El Teatro, une histoire tunisienne

C’est toujours avec un plaisir renouvelé que je suis revenu à El Teatro pour l’ouverture de la saison 18-19. Cette fois-ci, avant hier 5 octobre correspondait à la 32ème année depuis sa réaction par Taoufik G Bali en 1987. J’y étais. Quelle meilleure entrée en matière que de présenter Antigone visitée et revisitée par Khawla Hadef depuis Sophocles jusqu’à Sorj Chalandon en passant par Anouilh, Cocteau et j’en passe. Antigone, personnage emblématique qui symbolise la résistance au pouvoir et la loyauté jusqu’au sacrifice. Khawla Hadef nous a présenté une Antigone de notre temps confrontée à la mécanique implacable du pouvoir et de la répression mais qui finit, en dépit ou surtout à cause de son apparente vulnérabilité, à ébranler la toute puissance de son oncle Créon, excellent au demeurant. Cette pièce devrait passer dans toutes les écoles pour faire réfléchir sur le pouvoir, l’obéissance, la résistance, la loyauté et enfin la responsabilité.

El Teatro démontre qu’il continue à faire l’événement sous la direction de la virevoltante Zeyneb Farhat à l’emballement contagieux.

Que dire de l’âme tutélaire de ce lieu. Cet iconoclaste qu’est Taoufik G Bali dont l’œuvre témoigne de son affranchissement de tout carcan conceptuel, qu’il brise allègrement allant à chacun fois là où on ne l’attend pas. Ses créations sont un anti-dote contre toutes les certitudes, les pensifs et les doxas de tous bords. Avec des mots pesés au trébuchet, il a inventé un vocabulaire qui lui est propre fait de contre sens, de détournements, de calembours et de dérision.

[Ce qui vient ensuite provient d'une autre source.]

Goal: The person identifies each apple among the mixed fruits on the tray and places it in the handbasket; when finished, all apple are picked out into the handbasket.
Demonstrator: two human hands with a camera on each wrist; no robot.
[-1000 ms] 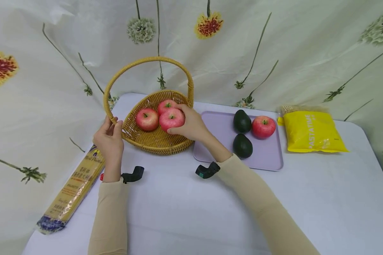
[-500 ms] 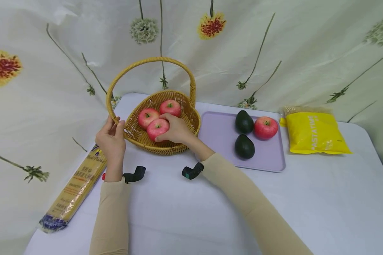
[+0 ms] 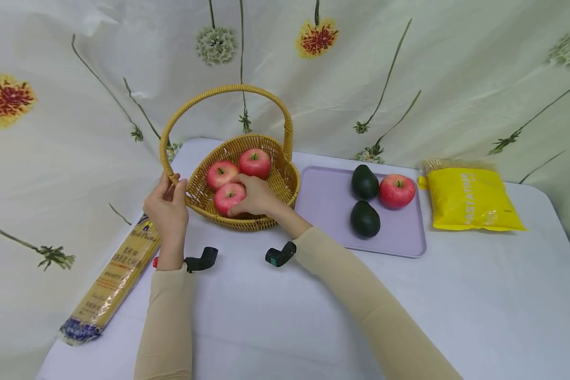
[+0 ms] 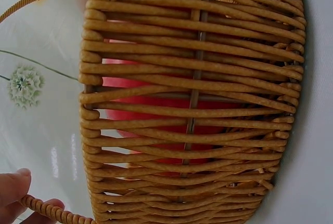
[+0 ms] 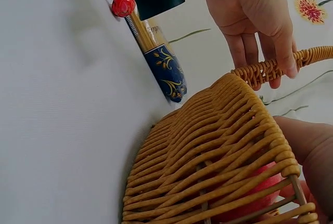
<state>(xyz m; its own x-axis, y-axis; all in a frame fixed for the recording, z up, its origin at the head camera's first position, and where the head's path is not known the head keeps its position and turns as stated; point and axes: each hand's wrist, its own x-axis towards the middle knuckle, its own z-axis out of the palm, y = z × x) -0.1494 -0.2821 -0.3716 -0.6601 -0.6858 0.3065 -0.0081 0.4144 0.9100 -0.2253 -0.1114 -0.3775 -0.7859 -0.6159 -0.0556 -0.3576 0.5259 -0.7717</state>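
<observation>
A woven basket (image 3: 247, 225) with a tall arched handle (image 3: 223, 91) stands at the back of the table, with three red apples inside it. My left hand (image 3: 167, 212) pinches the lower left end of the handle between thumb and fingers. Down in the basket, my right hand (image 3: 257, 197) grips the front apple (image 3: 229, 197), its thumb and fingers around the fruit's right side. Behind that one sit the left apple (image 3: 222, 174) and the rear apple (image 3: 255, 162). Through the weave in the left wrist view, red apple skin (image 4: 156, 108) shows.
Right of the basket lies a lilac tray (image 3: 320, 211) bearing two avocados (image 3: 365, 218) and another apple (image 3: 397, 191). A yellow pasta bag (image 3: 475, 199) is farther right. At the left lies a long spaghetti packet (image 3: 111, 282), near a red-wrapped candy (image 5: 123, 5).
My right hand has carried its apple leftward and toward the front of the basket, beside the other two. My left hand has kept its hold on the handle.
</observation>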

Certains s’y sont essayé avec moins de bonheur.

Toute l’œuvre de Taoufik G Bali et surtout certaines créations que d’aucuns classeraient à tort dans un registre « léger », pose, de mon point de vue, la question fondamentale du rôle de l’art en général et du théâtre en particulier contre la barbarie, l’abus de pouvoir, les tentations liberticides, les croyances limitantes, les conventions castrantes et les conformismes.

Par ses textes, par ses silences prolongés oppressants surtout , par le jeu d’acteur désarticulé qui transforme les comédiens en pantins, par la noirceur de ses espaces scéniques, par les thèmes qu’il aborde et qui aspirent à l’universalité , il me rappelle cette figure mythique du théâtre contemporain qu’était Kantor que j’ai découvert à travers sa pièce « la classe morte » présentée au Festival d’Automne de Paris et que d’aucuns et non des moindres n’ont pas hésité à qualifier de « réinventeur du théâtre ».

Taoufik G Bali, puisses tu continuer à être une vigie en ces temps de mer houleuse et de vents contraires.

« Qu’est ce que l’artiste , s’interrogeait Bergson. C’est un homme qui voit mieux que les autres ».